4 Anti-SLAPP (Strategic Lawsuits Against Public Participation) statutes have been enacted in 28 states, the District of Columbia, and Guam. They generally provide for prompt dismissal of libel or other suits against those who speak before governmental bodies when the defendant can show that the sole purpose of bringing the suit is to hinder the exercise of the right to petition the government. Some anti-SLAPP statutes, like Texas's, also cover communications related to matters of public concern more generally, including health or safety, environment, economic, or community wellbeing, or goods, products, or services, and are not limited to petitions to the government.
5 E.g.
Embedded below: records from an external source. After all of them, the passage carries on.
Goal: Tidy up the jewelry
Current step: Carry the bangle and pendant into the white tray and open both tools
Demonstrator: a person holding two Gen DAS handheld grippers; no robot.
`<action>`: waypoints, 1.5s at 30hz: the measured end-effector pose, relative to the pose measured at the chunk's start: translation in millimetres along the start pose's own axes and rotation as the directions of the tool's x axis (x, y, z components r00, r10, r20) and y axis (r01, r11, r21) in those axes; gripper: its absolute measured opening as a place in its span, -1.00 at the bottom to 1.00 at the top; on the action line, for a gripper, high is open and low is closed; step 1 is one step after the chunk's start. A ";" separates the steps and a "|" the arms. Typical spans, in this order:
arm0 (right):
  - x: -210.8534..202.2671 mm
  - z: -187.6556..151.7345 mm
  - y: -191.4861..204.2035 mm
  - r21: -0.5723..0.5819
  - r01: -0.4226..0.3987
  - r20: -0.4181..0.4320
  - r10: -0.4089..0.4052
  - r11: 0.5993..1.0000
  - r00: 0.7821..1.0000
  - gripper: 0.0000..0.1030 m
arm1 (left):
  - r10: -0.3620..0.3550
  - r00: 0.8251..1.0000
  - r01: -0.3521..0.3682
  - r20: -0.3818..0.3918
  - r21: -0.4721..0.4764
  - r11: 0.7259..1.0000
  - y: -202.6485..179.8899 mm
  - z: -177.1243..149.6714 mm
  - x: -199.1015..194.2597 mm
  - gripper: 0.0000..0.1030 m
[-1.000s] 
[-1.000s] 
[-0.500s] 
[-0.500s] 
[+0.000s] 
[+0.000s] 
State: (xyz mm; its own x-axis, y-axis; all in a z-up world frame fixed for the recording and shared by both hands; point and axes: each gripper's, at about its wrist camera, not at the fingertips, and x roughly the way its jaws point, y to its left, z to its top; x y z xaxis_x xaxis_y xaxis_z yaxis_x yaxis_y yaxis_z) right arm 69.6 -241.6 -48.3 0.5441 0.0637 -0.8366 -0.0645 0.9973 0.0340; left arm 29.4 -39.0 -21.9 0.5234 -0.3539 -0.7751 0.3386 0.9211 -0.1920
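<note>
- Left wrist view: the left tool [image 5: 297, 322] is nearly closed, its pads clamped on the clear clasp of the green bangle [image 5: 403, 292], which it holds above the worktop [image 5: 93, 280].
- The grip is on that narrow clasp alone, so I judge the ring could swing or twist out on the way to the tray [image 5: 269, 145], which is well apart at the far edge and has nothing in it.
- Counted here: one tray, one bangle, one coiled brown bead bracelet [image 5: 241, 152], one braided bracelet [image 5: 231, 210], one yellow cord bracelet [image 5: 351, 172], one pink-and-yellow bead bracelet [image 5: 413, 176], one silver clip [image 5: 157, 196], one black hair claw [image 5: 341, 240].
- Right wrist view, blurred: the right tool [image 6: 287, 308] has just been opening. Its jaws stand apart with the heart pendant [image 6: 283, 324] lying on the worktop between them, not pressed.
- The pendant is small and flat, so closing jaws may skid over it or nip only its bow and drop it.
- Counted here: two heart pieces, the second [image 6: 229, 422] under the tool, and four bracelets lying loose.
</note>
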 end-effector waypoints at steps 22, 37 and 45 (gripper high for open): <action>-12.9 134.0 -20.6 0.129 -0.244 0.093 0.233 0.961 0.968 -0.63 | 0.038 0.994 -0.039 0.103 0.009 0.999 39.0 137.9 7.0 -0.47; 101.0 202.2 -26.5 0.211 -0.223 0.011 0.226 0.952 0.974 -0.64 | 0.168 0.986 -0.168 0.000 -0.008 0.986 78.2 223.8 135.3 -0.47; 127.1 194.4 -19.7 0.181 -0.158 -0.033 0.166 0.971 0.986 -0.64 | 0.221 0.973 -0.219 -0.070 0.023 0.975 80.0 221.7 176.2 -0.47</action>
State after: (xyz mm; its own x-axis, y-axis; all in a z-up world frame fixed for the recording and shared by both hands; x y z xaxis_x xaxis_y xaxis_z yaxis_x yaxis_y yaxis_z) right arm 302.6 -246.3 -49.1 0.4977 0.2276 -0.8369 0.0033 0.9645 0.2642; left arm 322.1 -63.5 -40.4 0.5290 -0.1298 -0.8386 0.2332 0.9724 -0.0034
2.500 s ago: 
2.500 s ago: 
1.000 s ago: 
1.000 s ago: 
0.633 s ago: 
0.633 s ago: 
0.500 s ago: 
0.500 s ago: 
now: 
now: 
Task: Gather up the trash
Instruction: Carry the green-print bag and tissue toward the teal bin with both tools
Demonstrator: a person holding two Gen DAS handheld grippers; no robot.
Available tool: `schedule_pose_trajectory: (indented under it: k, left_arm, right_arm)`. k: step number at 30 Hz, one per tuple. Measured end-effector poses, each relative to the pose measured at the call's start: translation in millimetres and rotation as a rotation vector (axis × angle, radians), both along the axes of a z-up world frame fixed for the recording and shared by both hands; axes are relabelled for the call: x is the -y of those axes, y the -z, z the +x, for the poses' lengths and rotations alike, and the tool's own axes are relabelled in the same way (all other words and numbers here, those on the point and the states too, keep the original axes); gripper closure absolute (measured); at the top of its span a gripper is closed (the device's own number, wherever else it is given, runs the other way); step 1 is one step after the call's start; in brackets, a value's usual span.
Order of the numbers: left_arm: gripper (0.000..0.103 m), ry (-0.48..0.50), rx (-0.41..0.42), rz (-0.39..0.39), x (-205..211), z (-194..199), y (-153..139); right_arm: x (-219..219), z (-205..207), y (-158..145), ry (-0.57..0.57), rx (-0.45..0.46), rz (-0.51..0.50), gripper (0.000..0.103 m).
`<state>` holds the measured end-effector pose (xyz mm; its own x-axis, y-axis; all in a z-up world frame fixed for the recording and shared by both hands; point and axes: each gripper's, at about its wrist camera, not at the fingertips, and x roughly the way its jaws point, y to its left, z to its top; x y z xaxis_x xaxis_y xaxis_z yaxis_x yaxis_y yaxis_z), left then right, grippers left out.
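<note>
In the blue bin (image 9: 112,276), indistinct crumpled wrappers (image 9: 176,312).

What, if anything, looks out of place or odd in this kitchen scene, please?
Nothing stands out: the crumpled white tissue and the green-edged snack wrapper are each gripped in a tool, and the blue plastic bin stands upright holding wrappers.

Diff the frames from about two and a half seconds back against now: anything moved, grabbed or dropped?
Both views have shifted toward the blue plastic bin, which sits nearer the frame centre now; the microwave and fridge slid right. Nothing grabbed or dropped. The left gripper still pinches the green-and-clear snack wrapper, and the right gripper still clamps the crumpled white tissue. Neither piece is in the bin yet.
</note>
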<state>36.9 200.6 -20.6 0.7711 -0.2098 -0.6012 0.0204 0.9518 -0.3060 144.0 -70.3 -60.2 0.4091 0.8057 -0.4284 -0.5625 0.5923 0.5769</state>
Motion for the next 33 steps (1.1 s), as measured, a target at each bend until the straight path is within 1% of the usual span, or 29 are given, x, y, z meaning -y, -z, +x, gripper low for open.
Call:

Editorial Board, Prohibit Contract Clauses Banning Bad Reviews, Hartford Courant (Dec. 9, 2015), http://bit.ly/2kvMFPN; Ed Perkins, "Non-Disparagement" Clauses: the Latest Fine Print Outrage, Chicago Tribune (Nov. 11, 2014), http://trib.in/2jPpm6I; Noah C. Davis, The Yelper and the Negative Review: the Developing Battle over Nondisparagement Clauses, GPSolo eReport Vol. 3, No. 10, American Bar Association (May 2014), http://bit.ly/2lcnkKD.
6 Interestingly, the statute does not contain any reference to interstate commerce, while the bill did. Even though internet postings would presumably have an effect on interstate commerce, and therefore be subject to Congressional regulation, the statute itself is broad enough to extend to non-electronic reviews that arguably may not impact interstate commerce, suggesting a possible foothold for a constitutional challenge in the right circumstances.